* **Work instructions**:
Could you reproduce, from the records below, everything from the line with "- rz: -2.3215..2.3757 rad" down to the line with "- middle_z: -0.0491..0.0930", keeping both of those lines and changing nothing?

§

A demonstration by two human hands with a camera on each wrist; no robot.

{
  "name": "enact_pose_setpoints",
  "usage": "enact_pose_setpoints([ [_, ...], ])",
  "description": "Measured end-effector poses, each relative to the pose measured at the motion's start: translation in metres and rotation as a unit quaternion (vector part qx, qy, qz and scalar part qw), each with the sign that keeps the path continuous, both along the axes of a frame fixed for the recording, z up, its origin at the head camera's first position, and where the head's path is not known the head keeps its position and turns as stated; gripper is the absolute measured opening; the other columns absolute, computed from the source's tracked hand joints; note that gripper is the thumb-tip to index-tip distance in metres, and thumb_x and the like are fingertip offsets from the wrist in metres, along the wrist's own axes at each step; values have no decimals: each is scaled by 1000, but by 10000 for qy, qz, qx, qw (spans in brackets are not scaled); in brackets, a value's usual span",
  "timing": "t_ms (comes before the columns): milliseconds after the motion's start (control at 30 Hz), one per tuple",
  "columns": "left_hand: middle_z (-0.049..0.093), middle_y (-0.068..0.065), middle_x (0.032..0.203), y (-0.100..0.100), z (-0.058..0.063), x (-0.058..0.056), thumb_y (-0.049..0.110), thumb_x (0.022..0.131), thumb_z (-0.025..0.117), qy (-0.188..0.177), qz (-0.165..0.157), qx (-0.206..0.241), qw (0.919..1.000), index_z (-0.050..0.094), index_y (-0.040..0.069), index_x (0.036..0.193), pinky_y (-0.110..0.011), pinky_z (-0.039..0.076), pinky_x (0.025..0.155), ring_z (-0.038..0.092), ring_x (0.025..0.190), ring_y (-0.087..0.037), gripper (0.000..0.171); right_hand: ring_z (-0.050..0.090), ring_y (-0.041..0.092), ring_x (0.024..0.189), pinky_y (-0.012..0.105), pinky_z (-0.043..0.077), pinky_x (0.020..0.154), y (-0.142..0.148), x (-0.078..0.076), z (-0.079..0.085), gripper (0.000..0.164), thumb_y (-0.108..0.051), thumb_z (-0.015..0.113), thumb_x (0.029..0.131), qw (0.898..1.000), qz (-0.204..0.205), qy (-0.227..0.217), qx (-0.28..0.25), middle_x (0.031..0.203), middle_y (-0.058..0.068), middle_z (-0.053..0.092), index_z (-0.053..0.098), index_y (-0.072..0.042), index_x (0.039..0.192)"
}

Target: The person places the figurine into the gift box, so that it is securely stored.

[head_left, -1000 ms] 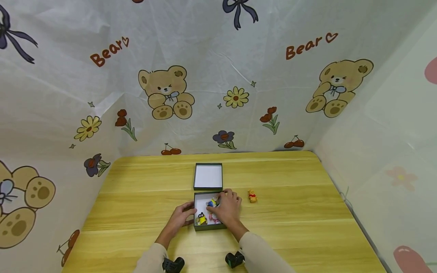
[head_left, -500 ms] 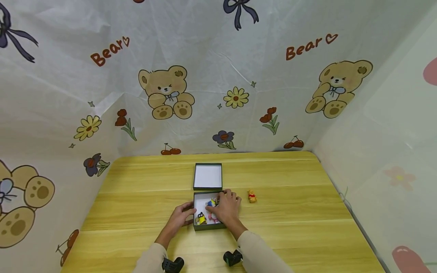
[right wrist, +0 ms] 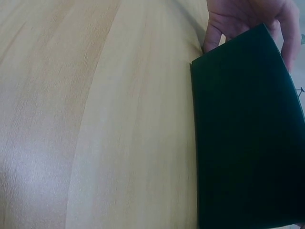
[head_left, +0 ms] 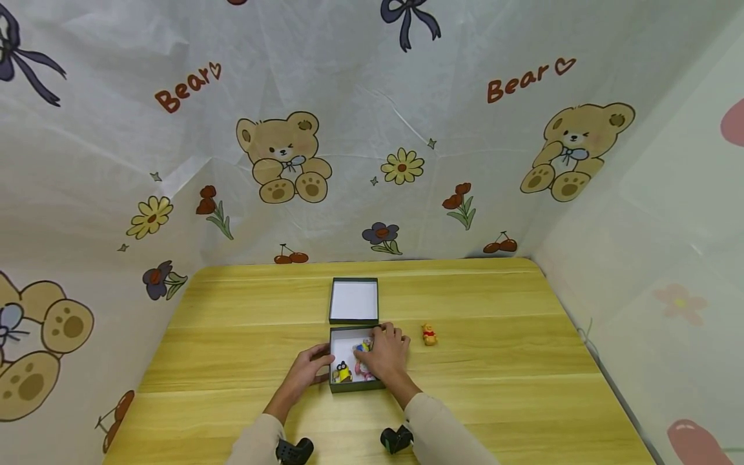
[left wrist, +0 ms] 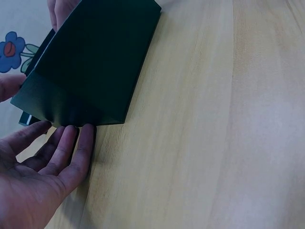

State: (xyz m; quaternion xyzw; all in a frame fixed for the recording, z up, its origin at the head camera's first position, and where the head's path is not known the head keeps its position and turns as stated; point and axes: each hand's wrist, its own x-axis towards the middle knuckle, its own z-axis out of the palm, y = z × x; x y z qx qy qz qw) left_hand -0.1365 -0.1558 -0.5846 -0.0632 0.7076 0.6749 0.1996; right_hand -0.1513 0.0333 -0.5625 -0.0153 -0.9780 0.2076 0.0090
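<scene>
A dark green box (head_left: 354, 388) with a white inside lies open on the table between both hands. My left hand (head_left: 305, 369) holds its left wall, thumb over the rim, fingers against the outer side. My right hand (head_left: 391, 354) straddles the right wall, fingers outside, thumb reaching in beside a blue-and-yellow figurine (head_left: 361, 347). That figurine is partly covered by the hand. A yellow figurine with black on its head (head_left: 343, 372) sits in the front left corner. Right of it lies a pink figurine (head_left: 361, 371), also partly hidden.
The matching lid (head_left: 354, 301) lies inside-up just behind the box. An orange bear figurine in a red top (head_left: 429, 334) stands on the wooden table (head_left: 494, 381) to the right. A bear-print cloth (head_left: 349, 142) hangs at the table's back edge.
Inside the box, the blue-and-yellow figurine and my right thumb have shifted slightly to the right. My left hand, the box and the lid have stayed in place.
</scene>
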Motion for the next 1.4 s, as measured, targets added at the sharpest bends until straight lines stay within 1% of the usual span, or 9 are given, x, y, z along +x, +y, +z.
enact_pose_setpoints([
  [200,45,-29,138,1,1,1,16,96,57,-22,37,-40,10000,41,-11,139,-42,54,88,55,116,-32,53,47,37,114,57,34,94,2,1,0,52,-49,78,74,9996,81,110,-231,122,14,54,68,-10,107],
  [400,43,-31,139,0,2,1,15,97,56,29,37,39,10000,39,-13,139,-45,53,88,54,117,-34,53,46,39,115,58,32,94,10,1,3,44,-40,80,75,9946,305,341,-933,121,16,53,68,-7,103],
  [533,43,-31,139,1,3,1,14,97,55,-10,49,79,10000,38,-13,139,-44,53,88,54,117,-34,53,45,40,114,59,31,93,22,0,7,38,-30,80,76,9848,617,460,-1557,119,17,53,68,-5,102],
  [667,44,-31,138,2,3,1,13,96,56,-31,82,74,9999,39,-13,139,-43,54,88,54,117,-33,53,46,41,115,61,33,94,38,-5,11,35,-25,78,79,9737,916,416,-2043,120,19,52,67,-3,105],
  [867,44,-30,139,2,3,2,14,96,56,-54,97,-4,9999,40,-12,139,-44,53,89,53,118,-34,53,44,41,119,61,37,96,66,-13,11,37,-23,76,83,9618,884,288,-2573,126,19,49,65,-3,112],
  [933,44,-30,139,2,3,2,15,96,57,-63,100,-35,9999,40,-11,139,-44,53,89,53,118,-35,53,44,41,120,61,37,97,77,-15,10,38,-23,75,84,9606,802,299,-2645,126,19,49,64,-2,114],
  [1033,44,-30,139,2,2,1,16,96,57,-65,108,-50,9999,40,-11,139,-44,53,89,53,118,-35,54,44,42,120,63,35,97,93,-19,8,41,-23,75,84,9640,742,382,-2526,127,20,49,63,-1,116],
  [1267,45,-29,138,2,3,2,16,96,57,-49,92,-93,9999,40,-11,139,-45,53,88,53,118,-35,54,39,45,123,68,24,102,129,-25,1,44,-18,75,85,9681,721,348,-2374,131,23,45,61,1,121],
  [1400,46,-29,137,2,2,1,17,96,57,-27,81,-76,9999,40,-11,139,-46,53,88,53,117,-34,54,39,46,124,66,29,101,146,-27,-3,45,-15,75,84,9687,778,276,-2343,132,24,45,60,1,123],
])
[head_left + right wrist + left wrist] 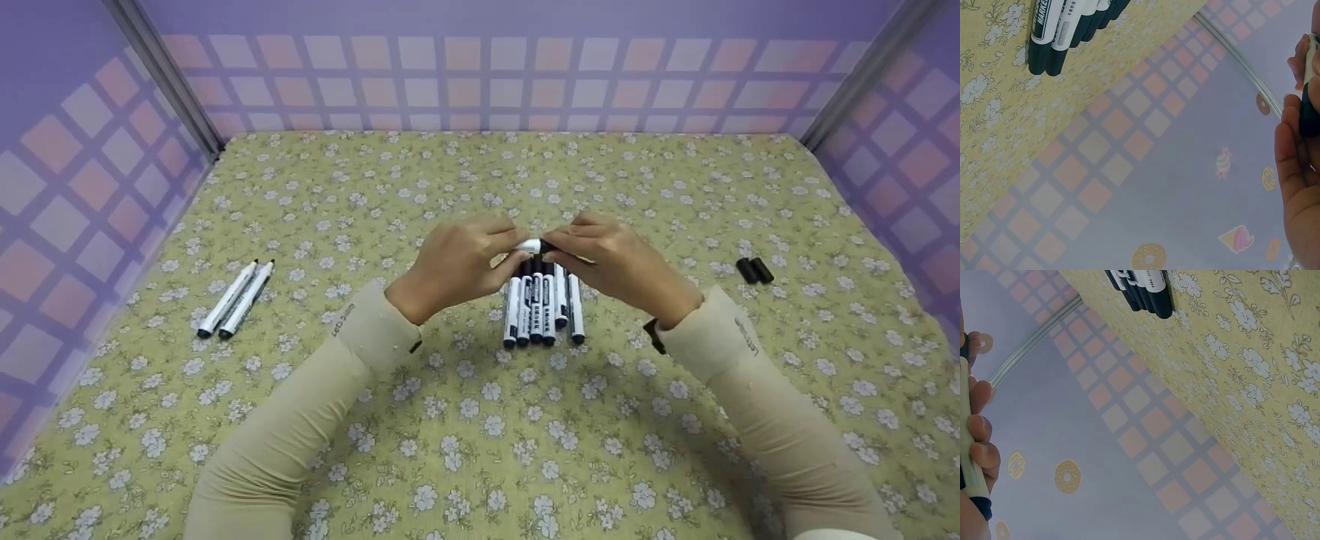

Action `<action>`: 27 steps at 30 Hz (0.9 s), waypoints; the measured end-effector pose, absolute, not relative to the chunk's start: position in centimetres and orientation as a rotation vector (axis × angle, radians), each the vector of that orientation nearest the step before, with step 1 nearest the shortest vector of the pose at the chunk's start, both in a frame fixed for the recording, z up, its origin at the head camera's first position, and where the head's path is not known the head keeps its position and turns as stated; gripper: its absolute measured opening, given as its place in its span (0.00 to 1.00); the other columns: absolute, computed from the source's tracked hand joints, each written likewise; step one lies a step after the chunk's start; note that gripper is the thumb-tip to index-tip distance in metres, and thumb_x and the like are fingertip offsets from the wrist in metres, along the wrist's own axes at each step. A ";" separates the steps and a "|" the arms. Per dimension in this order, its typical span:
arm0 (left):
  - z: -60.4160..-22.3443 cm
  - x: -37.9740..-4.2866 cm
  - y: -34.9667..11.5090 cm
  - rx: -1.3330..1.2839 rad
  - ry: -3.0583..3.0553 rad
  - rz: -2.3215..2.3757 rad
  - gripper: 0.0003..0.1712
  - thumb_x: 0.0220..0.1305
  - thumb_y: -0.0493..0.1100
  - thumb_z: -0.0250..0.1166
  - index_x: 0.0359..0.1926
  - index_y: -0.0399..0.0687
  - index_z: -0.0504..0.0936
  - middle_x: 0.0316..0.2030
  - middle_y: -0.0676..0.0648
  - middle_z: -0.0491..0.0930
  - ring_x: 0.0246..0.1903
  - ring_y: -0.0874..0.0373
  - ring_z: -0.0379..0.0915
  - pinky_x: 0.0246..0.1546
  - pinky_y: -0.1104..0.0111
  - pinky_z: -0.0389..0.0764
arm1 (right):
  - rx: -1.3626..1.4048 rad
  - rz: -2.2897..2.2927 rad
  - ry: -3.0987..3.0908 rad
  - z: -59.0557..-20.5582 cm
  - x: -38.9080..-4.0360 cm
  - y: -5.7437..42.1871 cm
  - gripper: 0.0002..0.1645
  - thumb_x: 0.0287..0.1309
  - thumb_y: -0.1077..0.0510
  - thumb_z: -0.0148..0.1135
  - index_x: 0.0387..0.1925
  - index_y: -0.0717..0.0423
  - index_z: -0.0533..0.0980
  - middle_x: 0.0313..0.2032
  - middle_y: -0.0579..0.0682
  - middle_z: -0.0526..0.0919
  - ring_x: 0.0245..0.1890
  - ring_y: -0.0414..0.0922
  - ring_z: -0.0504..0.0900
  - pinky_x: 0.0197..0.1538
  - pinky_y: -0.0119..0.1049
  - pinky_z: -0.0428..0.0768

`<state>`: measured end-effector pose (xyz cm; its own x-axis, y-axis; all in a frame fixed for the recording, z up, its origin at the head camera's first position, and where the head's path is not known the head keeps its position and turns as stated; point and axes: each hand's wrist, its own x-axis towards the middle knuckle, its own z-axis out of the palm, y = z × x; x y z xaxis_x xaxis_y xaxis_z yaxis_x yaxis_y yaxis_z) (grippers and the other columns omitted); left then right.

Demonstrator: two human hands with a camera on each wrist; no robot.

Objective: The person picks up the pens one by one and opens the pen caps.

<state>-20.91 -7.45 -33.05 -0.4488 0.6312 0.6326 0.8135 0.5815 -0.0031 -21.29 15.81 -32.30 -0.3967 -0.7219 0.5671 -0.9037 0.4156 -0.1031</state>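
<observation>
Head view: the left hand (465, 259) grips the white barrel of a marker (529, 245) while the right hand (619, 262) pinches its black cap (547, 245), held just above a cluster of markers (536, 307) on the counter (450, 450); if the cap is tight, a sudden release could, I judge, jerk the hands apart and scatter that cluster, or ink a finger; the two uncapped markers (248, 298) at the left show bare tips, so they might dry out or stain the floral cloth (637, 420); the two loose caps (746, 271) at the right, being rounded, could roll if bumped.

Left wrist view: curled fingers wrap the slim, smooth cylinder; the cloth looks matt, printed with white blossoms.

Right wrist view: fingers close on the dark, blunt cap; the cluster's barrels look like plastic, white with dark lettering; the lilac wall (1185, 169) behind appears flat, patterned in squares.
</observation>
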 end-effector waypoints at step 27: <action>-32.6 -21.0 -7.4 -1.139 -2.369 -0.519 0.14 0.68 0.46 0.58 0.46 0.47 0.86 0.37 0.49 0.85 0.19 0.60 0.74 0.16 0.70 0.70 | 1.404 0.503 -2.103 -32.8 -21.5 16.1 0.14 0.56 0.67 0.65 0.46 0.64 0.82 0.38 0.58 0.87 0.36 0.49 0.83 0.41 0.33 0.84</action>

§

* **Problem solution**:
  - rz: -2.3215..2.3757 rad
  - gripper: 0.0003..0.1712
  - thumb_x: 0.0220..0.1305
  - thumb_y: -0.0493..0.1100
  - thumb_z: -0.0250..0.1166
  - index_x: 0.0359..0.1926
  - index_y: -0.0399..0.0687
  - index_z: -0.0504..0.0936
  - middle_x: 0.0316..0.2030
  - middle_y: -0.0676..0.0648
  - middle_z: -0.0491..0.0930

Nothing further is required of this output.